3. JK Rowling – Her story is made for the movies – welfare to way wealthy in a handful of years – and she created a mesmerizing alter-universe of wizardy that I wish I knew first-hand.  She’s stayed classy and discerning in the midst of becoming the most famous author in the world.  Mega respect for her.

4. Jose Marti – What would this Father of Cuban independence say now?

5. Queen Elizabeth I – She ruled England for almost half a century, supported the arts, never married and used that to her political advantage.  I imagine she’d have loads to say about the guys in power who can’t seem to keep their dick in their pants.  Shakespeare and Elizabeth have some catching up to do, too.

Jenni

1. It may be cheesy, but I would invite my BFF (K.H.) to dinner.  Who better to share this amazing experience with than your very closest girl friend?  We would be talking about this for years to come!  Plus she could assure me that this wasn’t just a dream.

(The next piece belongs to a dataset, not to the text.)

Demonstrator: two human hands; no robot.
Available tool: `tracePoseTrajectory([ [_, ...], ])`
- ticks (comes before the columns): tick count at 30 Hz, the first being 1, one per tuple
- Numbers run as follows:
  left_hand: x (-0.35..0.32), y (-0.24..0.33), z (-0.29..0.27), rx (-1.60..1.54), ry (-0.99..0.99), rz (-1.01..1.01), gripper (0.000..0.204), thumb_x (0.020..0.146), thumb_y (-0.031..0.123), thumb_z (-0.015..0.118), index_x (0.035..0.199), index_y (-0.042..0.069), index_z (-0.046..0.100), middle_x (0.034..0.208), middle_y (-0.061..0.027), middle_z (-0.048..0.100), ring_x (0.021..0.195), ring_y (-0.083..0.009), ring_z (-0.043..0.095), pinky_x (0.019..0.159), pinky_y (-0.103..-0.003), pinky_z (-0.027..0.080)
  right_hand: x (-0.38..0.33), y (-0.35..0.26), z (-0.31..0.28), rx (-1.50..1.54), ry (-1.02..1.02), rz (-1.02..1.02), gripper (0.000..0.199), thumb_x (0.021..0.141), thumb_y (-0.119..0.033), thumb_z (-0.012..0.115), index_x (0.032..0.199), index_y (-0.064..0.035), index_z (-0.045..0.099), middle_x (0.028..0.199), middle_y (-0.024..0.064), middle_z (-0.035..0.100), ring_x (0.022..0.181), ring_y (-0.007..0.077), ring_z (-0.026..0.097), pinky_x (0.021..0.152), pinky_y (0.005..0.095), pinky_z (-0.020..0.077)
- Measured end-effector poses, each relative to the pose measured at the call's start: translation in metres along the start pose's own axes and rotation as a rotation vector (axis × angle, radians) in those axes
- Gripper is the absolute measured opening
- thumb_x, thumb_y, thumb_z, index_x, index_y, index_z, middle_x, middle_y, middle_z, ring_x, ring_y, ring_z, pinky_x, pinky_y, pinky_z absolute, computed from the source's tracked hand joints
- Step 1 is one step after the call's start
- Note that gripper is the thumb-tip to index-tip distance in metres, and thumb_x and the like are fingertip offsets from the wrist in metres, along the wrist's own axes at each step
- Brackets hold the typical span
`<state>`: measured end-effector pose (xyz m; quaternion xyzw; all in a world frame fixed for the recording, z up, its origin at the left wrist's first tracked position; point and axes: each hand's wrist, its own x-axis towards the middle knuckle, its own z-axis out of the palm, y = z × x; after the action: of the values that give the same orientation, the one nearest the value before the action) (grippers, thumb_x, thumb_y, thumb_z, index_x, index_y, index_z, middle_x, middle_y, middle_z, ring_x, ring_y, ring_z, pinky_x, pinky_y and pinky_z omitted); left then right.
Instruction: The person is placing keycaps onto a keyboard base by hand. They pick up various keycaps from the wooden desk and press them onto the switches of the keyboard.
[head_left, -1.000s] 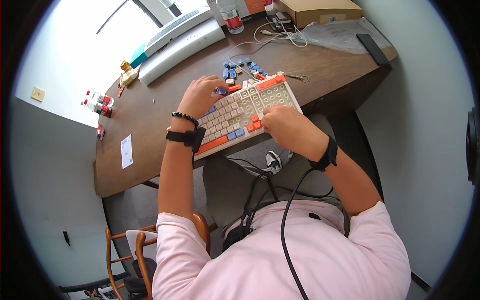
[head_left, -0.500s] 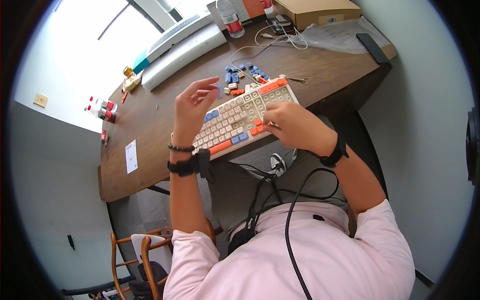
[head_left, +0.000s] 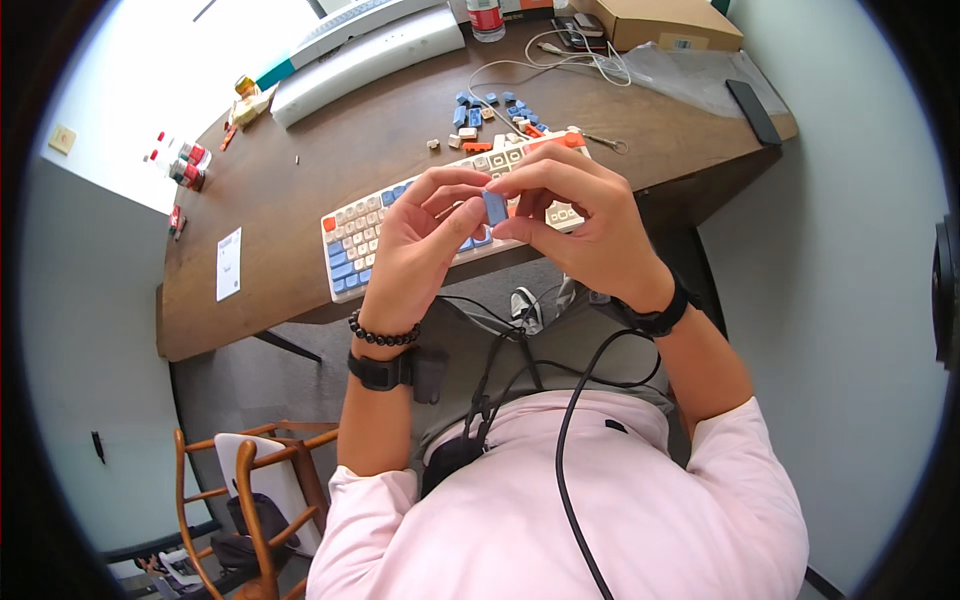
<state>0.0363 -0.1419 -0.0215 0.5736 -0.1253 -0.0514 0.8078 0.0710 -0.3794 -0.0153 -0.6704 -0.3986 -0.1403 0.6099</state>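
A long blue keycap [head_left: 496, 208] is pinched between the fingers of both hands, above the keyboard's near edge. My left hand [head_left: 420, 235] closes on it from the left, and my right hand [head_left: 590, 215] grips it from the right with thumb and forefinger. Below them lies a keyboard [head_left: 350, 262] with cream, blue and orange keycaps. Its right part shows bare switch sockets, partly hidden by my right hand. Just beyond the keyboard, loose keycaps [head_left: 475, 117] in blue, cream and orange are scattered on the wooden table [head_left: 300, 185].
A white cable [head_left: 500, 64] curls across the back of the table. A phone [head_left: 752, 110], a plastic bag [head_left: 690, 80] and a cardboard box [head_left: 660, 22] lie at the right. Bottles [head_left: 187, 172] and a white card [head_left: 229, 265] are at the left. A chair [head_left: 255, 490] stands behind on the left.
My right hand has left the orange keys and come to the blue keycap that my left hand was holding. Both hands now meet at it, and the view has shifted slightly.
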Motion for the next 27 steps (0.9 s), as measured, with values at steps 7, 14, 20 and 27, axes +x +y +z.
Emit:
tracePoseTrajectory([
  [7,-0.007,0.006,-0.007,0.064,-0.095,-0.016,0.043,0.117,0.012,0.082,0.156,0.002,0.066,0.132,-0.0077,0.082,0.124,-0.0133,0.077,0.111,-0.030,0.063,0.001,0.003,0.005,-0.070,-0.030,-0.015,0.035,0.088,-0.005,0.105,0.116,-0.0037,0.084,0.120,0.0074,0.080,0.094,0.0169,0.080,0.079,0.0313,0.0658],
  [14,-0.007,0.018,-0.026,0.158,-0.068,-0.040,0.056,0.113,0.009,0.086,0.163,0.003,0.062,0.134,-0.0114,0.085,0.123,-0.0144,0.081,0.106,-0.028,0.067,0.013,0.004,0.006,-0.128,-0.132,0.060,0.029,0.093,0.004,0.096,0.118,-0.0032,0.084,0.127,0.0114,0.086,0.108,0.0258,0.084,0.092,0.0376,0.0700],
  [20,-0.009,0.020,-0.024,0.263,-0.053,0.036,0.048,0.117,0.015,0.084,0.159,0.002,0.065,0.133,-0.0112,0.088,0.123,-0.0145,0.083,0.097,-0.025,0.066,0.036,0.008,-0.007,-0.230,-0.273,-0.079,0.025,0.095,0.012,0.088,0.115,-0.0025,0.087,0.120,0.0109,0.090,0.111,0.0258,0.086,0.098,0.0372,0.0682],
  [27,-0.004,0.013,-0.028,0.502,0.194,0.144,0.032,0.117,0.015,0.082,0.146,0.003,0.075,0.120,-0.0079,0.089,0.111,-0.0139,0.083,0.094,-0.026,0.064,0.014,0.031,-0.006,-0.173,0.104,0.144,0.020,0.098,0.011,0.088,0.115,-0.0008,0.089,0.118,0.0110,0.089,0.107,0.0204,0.084,0.099,0.0332,0.0663],
])
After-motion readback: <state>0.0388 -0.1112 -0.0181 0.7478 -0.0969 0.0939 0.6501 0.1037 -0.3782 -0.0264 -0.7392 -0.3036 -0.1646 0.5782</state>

2. Somewhere in the recesses of my mind, I remember that when a lot of people are posed this question they want Jesus to attend the dinner.  Well, in my case I would rather have Mary Magdalene attend than Jesus.  As a mysterious and powerful historical figure, she would be a real asset to the group.  I would get all the dirt on Jesus and the Apostles and I have always wanted to know the untold (edited out) stories of biblical women figures.

mary magdalene

3. I don’t know if she would currently be pegged as my favorite author, but I have always really liked S.E. Hinton and in high school she was my number one.  She wrote “The Outsiders” when she was only 16 years old, I love how her books capture teenage angst and confusion.  She is such a colorful storyteller – maybe she could make the toast.

4. While talking about philosophy, history and art would make interesting dinner conversation, we would need someone there who could liven up the party.  I would invite my absolute favorite comedian of all time, Lucille Ball.  I love her – the physical comedy, accents, imitations – I think she is a quintessential comedian.  I can just envision what it would be like to have Lucille and Mary M. sitting side by side.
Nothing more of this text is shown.